Nielsen: U.S. TV ownership falls for first time in 20 years

“For the first time in 20 years, the number of homes in the United States with television sets has dropped,” Brian Stelter reports for The New York Times.

“The Nielsen Company, which takes TV set ownership into account when it produces ratings, will tell television networks and advertisers on Tuesday that 96.7 percent of American households now own sets, down from 98.9 percent previously,” Stelter reports. There are two reasons for the decline, according to Nielsen. One is poverty: some low-income households no longer own TV sets, most likely because they cannot afford new digital sets and antennas. The other is technological wizardry: young people who have grown up with laptops in their hands instead of remote controls are opting not to buy TV sets when they graduate from college or enter the work force, at least not at first. Instead, they are subsisting on a diet of television shows and movies from the Internet.”

Stelter reports, “That second reason is prompting Nielsen to think about a redefinition of the term ‘television household’ to include Internet video viewers… The economy was the reason cited by Nielsen when the percentage of homes with sets declined in 1992.”

Read more in the full article here.

MacDailyNews Take: And here we sit, watching “TV” on our iPad 2s.

14 Comments

  1. I think there is also a financial aspect: there really isn’t a lot of programming that people watch regularly on network, over-the-air TV. The big networks have seen their ratings steadily erode, while cable and satellite-only channels have been increasing in viewership. If you can’t afford monthly cable or DirecTV, there’s not much point to owning a nice HDTV, especially if your old analog TV won’t pick up signals anymore.

    There are also people who simply don’t watch TV anymore, especially since we have more single people who are older than ever before.

    1. “One is poverty: some low-income households no longer own TV sets, most likely because they cannot afford new digital sets and antennas.”

      Read the article

  2. Is this based on TV sales, or cable/satellite subscriptions? I pulled the plug. I own a TV but use a digital antenna, Netflix, Hulu and Apple TV to watch what I want to see. No cable/satellite bill for me!

  3. Music sales decline and Apple comes along with iTunes/iPod. Book sales decline and Apple comes along with iBooks. TV ownership drops and Apple comes along with…

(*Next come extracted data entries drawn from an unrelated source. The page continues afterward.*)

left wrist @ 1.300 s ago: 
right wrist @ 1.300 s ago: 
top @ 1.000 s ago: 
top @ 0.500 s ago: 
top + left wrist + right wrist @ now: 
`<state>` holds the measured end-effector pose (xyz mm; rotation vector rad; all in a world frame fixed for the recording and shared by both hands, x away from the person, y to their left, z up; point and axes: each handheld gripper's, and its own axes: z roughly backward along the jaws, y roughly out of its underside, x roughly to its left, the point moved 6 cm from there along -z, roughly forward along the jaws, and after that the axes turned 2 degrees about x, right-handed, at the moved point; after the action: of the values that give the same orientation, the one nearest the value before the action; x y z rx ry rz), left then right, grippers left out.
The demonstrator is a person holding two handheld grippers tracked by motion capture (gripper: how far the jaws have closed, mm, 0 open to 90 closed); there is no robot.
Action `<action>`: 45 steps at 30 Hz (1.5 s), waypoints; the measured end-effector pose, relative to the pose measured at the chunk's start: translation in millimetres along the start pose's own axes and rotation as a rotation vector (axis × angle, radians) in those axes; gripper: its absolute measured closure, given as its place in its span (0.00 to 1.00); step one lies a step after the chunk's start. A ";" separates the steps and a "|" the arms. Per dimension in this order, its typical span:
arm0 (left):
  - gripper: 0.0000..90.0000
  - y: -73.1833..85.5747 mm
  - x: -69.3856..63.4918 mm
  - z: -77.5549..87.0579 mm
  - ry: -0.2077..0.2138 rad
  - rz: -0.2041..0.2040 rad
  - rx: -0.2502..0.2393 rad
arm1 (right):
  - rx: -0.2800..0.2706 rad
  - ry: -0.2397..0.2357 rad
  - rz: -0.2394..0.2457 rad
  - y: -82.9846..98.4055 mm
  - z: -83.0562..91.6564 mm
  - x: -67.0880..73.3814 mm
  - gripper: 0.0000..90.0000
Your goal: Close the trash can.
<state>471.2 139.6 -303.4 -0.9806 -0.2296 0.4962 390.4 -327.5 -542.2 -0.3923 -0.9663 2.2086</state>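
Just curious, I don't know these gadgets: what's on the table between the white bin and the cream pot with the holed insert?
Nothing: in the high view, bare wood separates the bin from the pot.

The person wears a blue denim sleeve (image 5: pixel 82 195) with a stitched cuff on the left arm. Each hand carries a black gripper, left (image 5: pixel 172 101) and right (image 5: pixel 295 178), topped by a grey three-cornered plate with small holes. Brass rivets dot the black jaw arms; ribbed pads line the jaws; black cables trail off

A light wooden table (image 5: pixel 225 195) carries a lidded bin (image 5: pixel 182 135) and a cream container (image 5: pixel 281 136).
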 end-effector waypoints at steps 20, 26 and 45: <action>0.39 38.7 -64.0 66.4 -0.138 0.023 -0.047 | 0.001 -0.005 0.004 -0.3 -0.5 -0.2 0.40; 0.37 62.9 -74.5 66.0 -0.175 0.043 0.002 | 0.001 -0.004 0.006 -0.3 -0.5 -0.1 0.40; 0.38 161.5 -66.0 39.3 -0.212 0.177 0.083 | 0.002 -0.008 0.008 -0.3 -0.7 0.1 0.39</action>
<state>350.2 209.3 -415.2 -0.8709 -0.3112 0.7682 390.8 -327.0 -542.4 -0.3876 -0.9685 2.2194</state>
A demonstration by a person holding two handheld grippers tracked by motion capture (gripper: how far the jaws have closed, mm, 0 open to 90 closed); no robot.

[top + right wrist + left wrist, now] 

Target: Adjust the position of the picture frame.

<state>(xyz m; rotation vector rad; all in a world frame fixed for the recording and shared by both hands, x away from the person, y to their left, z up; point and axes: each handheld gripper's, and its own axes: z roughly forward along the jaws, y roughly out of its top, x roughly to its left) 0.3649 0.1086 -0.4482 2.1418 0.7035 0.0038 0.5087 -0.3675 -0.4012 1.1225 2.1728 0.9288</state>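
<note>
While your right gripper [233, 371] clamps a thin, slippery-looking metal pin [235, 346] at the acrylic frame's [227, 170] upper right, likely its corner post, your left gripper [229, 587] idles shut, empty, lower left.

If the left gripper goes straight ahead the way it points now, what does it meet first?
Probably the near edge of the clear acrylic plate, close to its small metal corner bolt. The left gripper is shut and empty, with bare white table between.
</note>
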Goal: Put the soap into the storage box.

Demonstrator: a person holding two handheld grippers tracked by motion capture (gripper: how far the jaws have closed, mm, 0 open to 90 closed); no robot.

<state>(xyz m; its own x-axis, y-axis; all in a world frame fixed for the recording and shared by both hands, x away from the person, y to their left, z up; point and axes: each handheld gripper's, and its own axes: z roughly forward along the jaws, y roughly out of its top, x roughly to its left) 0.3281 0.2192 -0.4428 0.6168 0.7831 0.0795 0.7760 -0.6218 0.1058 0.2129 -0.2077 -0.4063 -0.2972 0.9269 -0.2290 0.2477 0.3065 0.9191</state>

  4. My Tv has been cold and dark for years. The overall level of commercialism and idiocy of the major broadcasters content turned me off. If we could rid this nation of the mindset and culture that the TV industry creates and propagates, society would be healthier within a short time.

  5. sounds like good news to me. Cable/Satellite providers are pricing themselves out of the market, offering bigger and bigger bundles when the customer really just wants to choose a few specific channels or programs.

    Absent of real data, i suspect there are few people who cannot afford TVs. They have never been cheaper. Those who “couldn’t afford” the analog – digital TV jump must have had extremely low IQs, because it was cheap and easy.

    More likely, it is value — that is, lack of value — offered in current TV programming that lost a lot of viewers in the jump to digital TV.

    the only downside is the large number of analog TV sets dumped in landfills rather than being recycled. Why not put those who can’t afford TV to work as recyclers?

    1. You’re right, the government even subsidized antennas and boxes for those who couldn’t afford the switch to digital. So that can’t be a reason for the decline in TV sets.

  6. We cancelled our cable when our daughter (only child) turned 3 because of the increasing vulgarity (mainly language at that time) and decline in the quality of programming – not every father is a bumbler depending on his wife to save the day; not every teenage girl is a sexually active skank.

    She was an early reader and was writing her own (admittedly immature) novels by the age of 11.

    She has Grade 9 in piano; writes plays and sings her own songs; had her own piano studio at 18 and plays worship piano in our church.

    The chances of any of the above happening to a tv addict would have been slim. Young minds need to have creative outlets:reading, painting, music etc; young bodies need physical exercise and social interaction.

    Our daughter in on her own and I still don’t have cable mainly because I have my own creative outlets, I am very selective as to what I will watch and it is just too expensive.

    Now, if I could select my own programming from the stream at a reasonable price… Nah! As the article suggests almost everything is available online, and cheaper.